> [What needs to be done]
Beginning at the top of the listing, repeat each line exactly until the line with "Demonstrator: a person" has been repeated too.

> [Source data]
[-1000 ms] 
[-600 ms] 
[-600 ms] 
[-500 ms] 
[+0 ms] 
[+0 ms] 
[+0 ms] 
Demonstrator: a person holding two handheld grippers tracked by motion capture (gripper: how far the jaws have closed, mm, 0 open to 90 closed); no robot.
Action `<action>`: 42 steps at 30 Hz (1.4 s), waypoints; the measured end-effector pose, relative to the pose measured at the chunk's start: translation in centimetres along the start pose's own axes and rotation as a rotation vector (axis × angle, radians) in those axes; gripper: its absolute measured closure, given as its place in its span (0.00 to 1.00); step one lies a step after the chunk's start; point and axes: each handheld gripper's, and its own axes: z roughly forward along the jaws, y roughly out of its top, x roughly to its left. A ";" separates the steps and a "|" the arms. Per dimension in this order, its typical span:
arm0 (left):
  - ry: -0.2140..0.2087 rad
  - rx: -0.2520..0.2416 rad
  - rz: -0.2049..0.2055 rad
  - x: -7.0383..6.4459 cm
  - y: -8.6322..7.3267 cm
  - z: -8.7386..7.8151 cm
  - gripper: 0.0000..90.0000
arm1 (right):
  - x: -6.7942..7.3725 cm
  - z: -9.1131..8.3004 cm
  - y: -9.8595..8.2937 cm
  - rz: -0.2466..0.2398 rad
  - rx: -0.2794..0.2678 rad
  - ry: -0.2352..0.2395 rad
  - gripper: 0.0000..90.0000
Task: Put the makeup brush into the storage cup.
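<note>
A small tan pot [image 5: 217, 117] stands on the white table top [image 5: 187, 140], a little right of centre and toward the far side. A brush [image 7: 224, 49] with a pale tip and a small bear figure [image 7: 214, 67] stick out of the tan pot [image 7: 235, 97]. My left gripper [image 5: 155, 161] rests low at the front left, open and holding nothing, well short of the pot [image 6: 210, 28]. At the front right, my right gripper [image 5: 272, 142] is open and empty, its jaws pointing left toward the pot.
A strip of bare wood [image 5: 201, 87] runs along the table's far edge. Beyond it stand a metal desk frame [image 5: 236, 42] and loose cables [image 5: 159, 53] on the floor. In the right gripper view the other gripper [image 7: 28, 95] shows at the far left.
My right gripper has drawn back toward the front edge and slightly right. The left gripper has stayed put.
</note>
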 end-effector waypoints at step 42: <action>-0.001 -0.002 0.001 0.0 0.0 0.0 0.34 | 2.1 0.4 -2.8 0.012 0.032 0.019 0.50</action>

> [Result]
[-1000 ms] 
[-600 ms] 
[-600 ms] 
[-500 ms] 
[+0 ms] 
[+0 ms] 
[+0 ms] 
Demonstrator: a person holding two handheld grippers tracked by motion capture (gripper: how far the jaws have closed, mm, 0 open to 90 closed); no robot.

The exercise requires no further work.